Like with everything, such requirements change with the requirements of the times. No I don't think there is a hard limit somewhere.

And, something you are probably well aware of as Dos user, people tend to earlier drop old features than stop creating new ones.

> Worse is when
> features start conflicting (e.g. GNU Pascal's Borland stuff, lots of
> workarounds for that). Eventually complexity falls in on itself.

IMHO GPC was victim of its own implementation limitations and the fact that the devels only reluctantly accepted the need for Borland compatibility. And even then not fully.

I sometimes got the feeling they were fighting gcc more than they were benefiting from it.

> > Modula2 and Pascal have no subset.

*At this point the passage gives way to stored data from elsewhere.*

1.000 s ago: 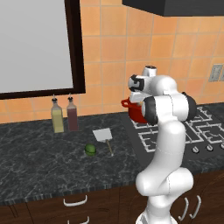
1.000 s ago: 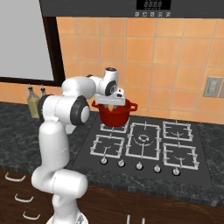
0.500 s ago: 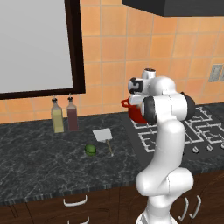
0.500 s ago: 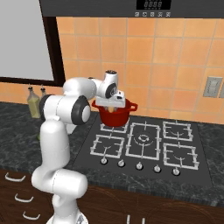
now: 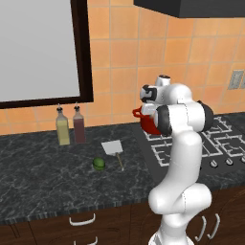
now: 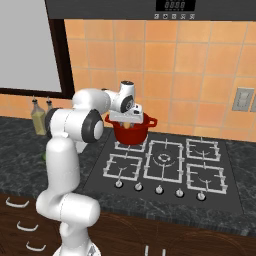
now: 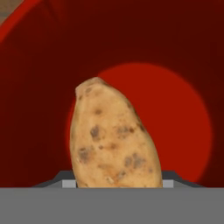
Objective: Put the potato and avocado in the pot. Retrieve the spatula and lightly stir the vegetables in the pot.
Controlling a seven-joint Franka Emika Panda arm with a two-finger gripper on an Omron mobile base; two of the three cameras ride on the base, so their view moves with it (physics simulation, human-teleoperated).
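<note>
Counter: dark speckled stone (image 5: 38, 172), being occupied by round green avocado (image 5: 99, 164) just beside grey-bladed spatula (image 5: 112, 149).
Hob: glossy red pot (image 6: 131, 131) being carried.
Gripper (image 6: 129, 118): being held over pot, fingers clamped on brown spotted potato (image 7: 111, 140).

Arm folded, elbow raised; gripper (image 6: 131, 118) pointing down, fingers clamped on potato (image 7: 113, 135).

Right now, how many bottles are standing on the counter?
2. A yellow oil bottle and a dark red bottle stand side by side by the wall, left of the pale-grey spatula. None seem hidden.
</note>
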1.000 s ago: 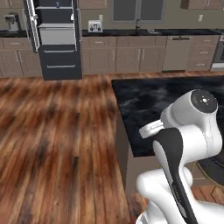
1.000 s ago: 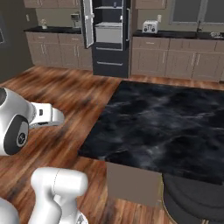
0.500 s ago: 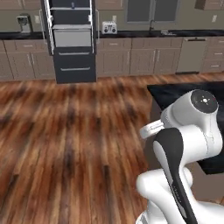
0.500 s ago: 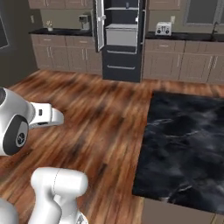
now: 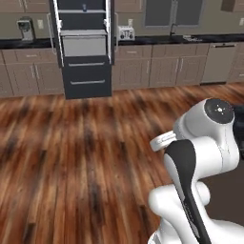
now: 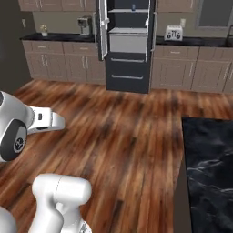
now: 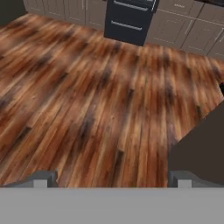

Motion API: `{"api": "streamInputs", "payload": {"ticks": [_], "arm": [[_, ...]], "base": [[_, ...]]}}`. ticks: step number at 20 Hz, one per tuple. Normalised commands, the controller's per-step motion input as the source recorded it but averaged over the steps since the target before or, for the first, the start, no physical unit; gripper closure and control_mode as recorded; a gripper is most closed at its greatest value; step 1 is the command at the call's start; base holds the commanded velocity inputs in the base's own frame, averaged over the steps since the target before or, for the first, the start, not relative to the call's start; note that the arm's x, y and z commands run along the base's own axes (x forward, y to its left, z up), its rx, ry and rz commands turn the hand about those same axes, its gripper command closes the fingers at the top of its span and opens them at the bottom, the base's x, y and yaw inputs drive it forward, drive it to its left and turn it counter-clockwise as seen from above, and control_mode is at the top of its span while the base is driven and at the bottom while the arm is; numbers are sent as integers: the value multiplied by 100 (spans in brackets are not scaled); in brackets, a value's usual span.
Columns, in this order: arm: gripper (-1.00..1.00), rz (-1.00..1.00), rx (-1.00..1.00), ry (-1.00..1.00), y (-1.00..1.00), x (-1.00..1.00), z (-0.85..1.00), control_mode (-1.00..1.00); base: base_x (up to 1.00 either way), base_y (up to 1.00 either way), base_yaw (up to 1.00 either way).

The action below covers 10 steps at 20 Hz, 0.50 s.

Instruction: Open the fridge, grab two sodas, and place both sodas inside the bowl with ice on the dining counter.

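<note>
Far across the room: the fridge (image 5: 85, 47), black, upper doors swung open, light shelves showing, two drawers below with flat handles. A tiny blue can (image 6: 133, 7) on a high shelf. Brown cabinets (image 5: 157, 71) on both sides, a toaster (image 5: 125, 32) on the wall counter just right of the fridge, a coffee machine (image 6: 84, 25) on the left. Between the fridge and the robot: wide bare wood floor (image 5: 71, 157), lots of room to move. Near right: the black marble corner of the dining counter (image 6: 210, 168), its straight edge beside the floor. Gripper (image 7: 112, 181) over the floor, fingers spread wide apart, holding nothing.
</note>
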Motion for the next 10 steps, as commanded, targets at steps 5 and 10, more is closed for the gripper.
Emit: {"api": "streamInputs", "payload": {"ticks": [5,10], "arm": [[-100,0,0,0,0,0,0,100],[-100,0,0,0,0,0,0,100]], "base": [[100,6,0],[100,0,1]]}}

They are different languages with
> > different keywords and different blockstructure principles.
>
> Not 100% identical, no, but very very similar, due to common ancestry.

Yes wrt principles, not that much in the actual language. Blockstructure is different, operators are different, case sensitive etc etc.

Only the unit/module and scoping systems match, but that is more language semantics than language.

> > (TeX discussion removed, didn't see the relevance, except to illustrate
> > that before 1985-early nineties period portability is a b*tch)
>
> Decent portability is still relatively unknown.

That's because it doesn't exist.

Nearly all portability attempts starts to define a subset that is supposed to be portable. And that is always either too minimal (making the lowest common denominator awfully small, think standard C here), or too big (throw in one a slightly odd ball platform and you already have a problem, think Windows and POSIX).

> People make horrible
> assumptions and just call it portable because it happens to work (sometimes
> accidentally). I don't admire any project that "only" works on Mac, Win,
> Lin. It's often less out of technical reasons than just developer whimsy.

Right! It HAS to work on FreeBSD too of course!

> > > GCC and GNAT can brag all they want about portability, but they are a
> > pain to compile, too big, too POSIX-y, and just overkill.
> >
> > No. They are perfectly fine. Nothing wrong with it. Real production
> > compilers, no toys.
>
> Perfectly fine? GCC has undergone ten bazillion changes over the years and
> broken a lot of things. It's a pain to build, it's a pain to install. It's
> too POSIX heavy, and expecting it to work reliably on anything outside
> select targets (GNU/Linux using ELF, especially, their preference) is
> sometimes only wishful thinking.

Yeah. But while it is not universal, at least it can be used adequately for certain tasks.